Anglais intensif

Espoirs et inquiétudes chez les parents

Agence QMI

Publié le: | Mise à jour:

Classe

Sébastien St-Jean / AGENCE QMI

C'est à compter de l'automne prochain que certaines commissions scolaires vont commencer à dispenser un programme d'enseignement intensif de l'anglais, langue seconde.

La perspective de l'enseignement intensif de l'anglais, langue seconde, suscite à la fois des espoirs et des inquiétudes chez les parents d'élèves, indique un sondage réalisé par la Fédération des comités de parents du Québec (FCPQ).

C'est à compter de l'automne prochain que certaines commissions scolaires vont commencer à dispenser un programme d'enseignement intensif de l'anglais, langue seconde.

Parmi les principaux avantages du programme, près de 41 % des parents ont dit s'attendre à ce que leurs enfants acquièrent une meilleure connaissance de l'anglais. Ils sont aussi environ 30 % à s'attendre à ce que l'enseignement intensif de l'anglais, langue seconde, donne à leurs enfants une plus grande aisance à s'exprimer, que ce soit en anglais ou en français.

Par contre, un peu plus du quart des parents s'inquiètent de l'impact de l'enseignement intensif de l'anglais sur la réussite de leurs enfants dans d'autres matières scolaires. D'ailleurs, un répondant sur six s'inquiète aussi de l'effort supplémentaire que les enfants pourraient devoir fournir dans l'apprentissage de ces autres matières.

Et puis, c'est également dans une proportion de un sur six que les parents s'interrogent sur l'impact du programme sur le passage de l'école primaire à l'école secondaire, si l'anglais intensif est dispensé durant la deuxième partie de la 6e année. Un parent sur huit, enfin, s'inquiète du soutien supplémentaire dont les élèves pourraient avoir besoin.

Devant cela, si la Fédération des comités de parents se montre favorable à l'implantation de programmes intensifs d'anglais langue seconde, elle rejette l'idée d'une solution mur-à-mur.
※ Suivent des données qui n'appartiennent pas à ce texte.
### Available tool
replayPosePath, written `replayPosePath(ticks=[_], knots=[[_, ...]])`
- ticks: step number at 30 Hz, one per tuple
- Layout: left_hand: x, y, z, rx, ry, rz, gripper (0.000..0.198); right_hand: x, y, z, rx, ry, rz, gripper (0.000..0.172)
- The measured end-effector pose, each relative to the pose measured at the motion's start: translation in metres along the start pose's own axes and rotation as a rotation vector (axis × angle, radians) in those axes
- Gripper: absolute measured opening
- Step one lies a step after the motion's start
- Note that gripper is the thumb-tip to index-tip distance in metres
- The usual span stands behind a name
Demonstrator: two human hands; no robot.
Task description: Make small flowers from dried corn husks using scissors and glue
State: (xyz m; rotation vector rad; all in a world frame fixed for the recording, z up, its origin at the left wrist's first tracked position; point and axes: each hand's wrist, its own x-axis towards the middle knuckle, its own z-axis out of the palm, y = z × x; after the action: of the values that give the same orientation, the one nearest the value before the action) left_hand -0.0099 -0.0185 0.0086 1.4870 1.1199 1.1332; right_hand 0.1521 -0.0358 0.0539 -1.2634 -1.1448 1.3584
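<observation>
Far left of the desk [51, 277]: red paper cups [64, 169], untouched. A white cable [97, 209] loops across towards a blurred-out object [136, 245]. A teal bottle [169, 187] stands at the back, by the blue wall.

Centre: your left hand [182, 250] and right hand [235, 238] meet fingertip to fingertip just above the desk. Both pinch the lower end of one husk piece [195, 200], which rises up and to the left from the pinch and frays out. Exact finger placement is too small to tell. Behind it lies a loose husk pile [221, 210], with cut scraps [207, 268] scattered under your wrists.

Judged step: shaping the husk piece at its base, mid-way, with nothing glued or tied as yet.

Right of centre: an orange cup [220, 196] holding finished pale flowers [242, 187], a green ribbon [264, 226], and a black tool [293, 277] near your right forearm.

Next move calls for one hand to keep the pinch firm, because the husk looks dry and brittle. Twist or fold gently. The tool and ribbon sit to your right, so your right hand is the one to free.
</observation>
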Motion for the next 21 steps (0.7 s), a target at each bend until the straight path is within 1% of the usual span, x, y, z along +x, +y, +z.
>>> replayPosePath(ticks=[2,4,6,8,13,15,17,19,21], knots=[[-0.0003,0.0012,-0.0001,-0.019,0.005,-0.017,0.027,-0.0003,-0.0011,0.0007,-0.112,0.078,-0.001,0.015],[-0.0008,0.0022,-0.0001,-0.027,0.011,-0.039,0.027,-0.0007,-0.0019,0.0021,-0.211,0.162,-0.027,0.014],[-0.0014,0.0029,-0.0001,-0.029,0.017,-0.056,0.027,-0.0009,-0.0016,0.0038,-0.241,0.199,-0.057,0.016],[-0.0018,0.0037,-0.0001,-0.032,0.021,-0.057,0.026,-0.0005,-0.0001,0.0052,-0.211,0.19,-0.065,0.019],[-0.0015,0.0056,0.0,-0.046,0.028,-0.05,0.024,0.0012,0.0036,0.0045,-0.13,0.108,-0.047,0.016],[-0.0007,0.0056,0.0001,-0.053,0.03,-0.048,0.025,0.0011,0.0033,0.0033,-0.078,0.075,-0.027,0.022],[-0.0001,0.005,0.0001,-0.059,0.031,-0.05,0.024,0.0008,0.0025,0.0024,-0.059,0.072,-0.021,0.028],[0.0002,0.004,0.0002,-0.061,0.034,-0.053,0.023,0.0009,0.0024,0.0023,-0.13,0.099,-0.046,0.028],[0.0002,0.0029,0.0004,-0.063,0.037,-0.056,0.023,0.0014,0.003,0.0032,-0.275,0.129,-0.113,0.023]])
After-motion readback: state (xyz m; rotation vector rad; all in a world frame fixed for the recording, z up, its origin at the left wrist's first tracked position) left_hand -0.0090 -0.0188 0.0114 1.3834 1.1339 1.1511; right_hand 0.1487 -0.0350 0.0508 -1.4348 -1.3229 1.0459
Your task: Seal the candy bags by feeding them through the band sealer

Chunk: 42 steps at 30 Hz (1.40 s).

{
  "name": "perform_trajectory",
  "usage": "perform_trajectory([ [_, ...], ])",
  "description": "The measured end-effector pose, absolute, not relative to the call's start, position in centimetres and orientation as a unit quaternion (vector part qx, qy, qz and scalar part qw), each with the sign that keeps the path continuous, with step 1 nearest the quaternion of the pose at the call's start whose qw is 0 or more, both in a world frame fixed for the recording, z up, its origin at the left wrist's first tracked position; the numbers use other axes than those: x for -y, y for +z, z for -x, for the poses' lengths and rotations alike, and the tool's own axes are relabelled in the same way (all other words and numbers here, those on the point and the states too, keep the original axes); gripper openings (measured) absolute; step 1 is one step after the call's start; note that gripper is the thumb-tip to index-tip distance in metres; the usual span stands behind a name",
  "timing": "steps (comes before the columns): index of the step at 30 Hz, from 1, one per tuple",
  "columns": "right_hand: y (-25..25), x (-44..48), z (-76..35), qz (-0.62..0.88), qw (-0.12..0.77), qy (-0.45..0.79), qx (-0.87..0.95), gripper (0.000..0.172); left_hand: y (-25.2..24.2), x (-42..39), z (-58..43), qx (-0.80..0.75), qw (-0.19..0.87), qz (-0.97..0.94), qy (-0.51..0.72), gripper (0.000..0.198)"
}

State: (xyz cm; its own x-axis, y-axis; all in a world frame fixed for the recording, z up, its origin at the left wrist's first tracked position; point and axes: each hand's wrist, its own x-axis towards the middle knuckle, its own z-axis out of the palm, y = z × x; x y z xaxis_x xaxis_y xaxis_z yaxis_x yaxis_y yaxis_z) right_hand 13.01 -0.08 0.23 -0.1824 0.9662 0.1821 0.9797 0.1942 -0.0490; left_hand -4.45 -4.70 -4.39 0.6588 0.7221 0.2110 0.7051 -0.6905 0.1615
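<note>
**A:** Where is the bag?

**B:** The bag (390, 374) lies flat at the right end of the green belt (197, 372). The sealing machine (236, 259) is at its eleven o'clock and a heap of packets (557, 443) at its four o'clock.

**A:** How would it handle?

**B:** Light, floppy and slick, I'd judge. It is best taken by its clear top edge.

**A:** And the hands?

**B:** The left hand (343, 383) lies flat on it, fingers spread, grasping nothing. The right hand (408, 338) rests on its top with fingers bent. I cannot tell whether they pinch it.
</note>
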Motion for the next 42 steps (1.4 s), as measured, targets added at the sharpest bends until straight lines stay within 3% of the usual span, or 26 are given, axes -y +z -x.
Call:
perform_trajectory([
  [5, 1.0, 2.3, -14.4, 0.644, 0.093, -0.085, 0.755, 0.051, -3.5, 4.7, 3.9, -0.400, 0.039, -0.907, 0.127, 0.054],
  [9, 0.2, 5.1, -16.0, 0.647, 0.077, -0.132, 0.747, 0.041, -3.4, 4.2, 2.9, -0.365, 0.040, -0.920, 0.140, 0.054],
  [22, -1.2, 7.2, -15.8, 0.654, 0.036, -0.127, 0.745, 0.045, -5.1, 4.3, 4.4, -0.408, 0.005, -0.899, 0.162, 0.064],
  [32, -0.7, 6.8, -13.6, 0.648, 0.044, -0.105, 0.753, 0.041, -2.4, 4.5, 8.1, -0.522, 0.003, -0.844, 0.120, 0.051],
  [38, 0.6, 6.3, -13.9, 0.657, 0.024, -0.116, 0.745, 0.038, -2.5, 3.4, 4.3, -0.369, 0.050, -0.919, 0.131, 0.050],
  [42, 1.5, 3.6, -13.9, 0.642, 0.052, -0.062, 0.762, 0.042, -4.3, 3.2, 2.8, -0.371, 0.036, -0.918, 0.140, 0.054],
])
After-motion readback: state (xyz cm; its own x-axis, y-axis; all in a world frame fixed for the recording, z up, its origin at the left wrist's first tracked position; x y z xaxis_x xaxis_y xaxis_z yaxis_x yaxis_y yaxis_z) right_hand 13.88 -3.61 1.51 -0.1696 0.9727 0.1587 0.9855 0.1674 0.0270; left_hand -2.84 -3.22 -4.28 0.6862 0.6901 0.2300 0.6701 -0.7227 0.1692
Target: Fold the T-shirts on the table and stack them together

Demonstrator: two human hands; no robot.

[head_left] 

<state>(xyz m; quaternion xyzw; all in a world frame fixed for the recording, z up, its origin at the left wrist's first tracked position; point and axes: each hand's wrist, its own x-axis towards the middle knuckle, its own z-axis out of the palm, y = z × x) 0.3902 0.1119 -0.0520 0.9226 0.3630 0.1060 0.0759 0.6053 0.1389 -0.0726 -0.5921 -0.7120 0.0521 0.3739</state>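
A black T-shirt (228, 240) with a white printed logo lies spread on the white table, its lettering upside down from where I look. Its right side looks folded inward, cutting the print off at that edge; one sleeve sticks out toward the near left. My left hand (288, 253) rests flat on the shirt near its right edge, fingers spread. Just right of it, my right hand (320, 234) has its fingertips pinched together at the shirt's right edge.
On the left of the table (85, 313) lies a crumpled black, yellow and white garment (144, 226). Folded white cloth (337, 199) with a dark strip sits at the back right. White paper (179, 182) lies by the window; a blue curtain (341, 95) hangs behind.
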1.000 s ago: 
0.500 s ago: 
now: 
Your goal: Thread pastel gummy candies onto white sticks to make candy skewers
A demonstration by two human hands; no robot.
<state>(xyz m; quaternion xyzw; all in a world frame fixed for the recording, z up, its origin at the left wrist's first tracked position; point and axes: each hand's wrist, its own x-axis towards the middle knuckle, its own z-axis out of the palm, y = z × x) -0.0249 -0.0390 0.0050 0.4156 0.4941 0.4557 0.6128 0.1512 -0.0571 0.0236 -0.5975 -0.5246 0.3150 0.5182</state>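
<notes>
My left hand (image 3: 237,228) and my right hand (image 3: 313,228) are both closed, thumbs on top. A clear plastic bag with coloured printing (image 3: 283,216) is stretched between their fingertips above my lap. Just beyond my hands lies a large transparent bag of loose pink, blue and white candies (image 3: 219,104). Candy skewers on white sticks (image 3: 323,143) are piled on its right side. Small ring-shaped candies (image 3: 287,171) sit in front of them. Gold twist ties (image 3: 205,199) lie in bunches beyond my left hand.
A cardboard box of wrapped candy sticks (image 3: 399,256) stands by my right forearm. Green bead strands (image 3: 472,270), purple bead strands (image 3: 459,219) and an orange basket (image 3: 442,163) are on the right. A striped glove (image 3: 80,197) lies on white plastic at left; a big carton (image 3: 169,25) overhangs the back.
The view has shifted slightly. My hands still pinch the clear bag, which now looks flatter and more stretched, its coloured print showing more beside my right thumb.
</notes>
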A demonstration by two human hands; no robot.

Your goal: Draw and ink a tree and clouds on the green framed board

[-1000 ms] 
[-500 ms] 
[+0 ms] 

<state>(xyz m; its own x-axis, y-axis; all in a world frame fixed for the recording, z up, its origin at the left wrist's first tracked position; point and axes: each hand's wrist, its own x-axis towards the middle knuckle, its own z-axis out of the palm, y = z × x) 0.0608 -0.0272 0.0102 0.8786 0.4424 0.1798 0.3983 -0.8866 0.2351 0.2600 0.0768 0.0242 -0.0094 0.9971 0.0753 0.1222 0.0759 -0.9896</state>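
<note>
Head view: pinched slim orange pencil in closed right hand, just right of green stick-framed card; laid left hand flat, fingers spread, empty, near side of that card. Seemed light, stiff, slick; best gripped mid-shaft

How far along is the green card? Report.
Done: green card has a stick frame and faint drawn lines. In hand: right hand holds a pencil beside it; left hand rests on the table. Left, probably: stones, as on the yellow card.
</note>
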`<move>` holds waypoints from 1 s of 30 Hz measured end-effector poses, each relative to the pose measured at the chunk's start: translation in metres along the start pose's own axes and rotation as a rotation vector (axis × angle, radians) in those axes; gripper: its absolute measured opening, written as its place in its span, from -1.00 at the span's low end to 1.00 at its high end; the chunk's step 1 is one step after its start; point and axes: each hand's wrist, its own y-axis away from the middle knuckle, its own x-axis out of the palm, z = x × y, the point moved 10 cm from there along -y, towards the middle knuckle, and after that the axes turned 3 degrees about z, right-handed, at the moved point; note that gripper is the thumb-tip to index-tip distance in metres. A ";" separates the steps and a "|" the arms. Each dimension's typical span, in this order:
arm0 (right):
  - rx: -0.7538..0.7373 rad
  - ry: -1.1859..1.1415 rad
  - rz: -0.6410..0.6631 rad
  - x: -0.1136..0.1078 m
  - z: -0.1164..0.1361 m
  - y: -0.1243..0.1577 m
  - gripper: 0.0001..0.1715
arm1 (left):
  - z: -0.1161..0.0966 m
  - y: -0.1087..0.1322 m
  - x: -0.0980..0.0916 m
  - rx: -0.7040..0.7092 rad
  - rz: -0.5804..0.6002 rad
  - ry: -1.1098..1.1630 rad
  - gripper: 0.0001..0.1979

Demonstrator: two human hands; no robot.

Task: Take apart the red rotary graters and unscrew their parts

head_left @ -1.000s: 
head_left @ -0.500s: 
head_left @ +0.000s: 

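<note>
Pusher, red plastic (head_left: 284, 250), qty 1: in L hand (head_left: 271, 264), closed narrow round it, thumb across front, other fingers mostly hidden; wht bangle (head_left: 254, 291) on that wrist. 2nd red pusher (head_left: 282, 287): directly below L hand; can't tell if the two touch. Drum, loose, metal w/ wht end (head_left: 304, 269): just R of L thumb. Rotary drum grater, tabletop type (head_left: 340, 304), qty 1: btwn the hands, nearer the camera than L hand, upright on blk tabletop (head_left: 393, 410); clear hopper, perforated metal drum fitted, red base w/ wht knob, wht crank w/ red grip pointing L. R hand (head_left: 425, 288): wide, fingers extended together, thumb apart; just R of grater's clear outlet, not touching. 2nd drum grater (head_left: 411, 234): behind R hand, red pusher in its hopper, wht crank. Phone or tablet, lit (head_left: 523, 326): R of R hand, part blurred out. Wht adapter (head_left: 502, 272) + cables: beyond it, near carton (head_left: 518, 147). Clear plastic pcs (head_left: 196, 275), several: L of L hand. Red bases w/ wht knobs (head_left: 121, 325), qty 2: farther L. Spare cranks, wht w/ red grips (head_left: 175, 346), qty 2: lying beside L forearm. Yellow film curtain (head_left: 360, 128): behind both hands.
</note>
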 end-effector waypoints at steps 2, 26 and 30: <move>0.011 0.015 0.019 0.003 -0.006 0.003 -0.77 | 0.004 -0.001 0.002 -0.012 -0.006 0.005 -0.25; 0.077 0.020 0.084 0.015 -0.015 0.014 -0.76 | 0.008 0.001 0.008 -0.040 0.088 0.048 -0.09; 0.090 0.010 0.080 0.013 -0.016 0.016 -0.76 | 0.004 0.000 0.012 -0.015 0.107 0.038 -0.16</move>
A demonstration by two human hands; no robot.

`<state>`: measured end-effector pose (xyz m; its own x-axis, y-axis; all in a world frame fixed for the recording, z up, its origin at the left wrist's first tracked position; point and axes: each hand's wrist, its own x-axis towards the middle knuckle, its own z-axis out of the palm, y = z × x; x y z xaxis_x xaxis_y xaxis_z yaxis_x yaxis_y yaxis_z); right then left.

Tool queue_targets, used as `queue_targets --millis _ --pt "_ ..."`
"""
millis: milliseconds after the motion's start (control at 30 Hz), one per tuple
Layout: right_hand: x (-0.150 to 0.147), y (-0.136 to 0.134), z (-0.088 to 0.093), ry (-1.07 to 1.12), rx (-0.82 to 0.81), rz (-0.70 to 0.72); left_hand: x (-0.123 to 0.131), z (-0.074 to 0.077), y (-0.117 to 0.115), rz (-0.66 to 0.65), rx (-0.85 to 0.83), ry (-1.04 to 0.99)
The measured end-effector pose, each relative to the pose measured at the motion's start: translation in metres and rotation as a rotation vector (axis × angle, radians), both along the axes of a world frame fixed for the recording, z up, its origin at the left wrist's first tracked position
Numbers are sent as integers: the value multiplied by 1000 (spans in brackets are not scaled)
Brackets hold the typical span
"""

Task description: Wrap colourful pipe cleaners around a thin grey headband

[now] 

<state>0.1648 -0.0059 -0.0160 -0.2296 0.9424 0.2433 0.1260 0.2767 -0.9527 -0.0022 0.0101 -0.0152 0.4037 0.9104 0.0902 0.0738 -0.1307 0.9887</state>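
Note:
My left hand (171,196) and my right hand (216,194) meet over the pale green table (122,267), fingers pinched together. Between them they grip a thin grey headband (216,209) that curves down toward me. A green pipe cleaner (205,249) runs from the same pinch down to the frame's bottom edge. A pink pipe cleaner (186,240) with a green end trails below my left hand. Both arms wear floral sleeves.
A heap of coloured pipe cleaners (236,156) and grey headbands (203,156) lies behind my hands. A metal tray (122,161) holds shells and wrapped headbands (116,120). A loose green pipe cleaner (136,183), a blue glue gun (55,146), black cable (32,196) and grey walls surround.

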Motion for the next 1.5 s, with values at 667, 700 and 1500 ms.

Idéalement, dit-elle, l'enseignement devrait être modulé en fonction du milieu où il est dispensé.

Et puis, estime la Fédération, l'ensemble du programme devrait être l'objet d'un bilan, après trois ans d'application, pour en mesurer les forces et les faiblesses.

«Certains milieux feront l’implantation de l’anglais intensif en 5 ans, d’autres plus rapidement tandis que certains auront besoin de plus de temps, a expliqué Gaston Rioux, président de la FCPQ. Mais au bout de 3 ans, prenons la photo. Analysons la situation et ajustons le plan de match, le cas échéant.»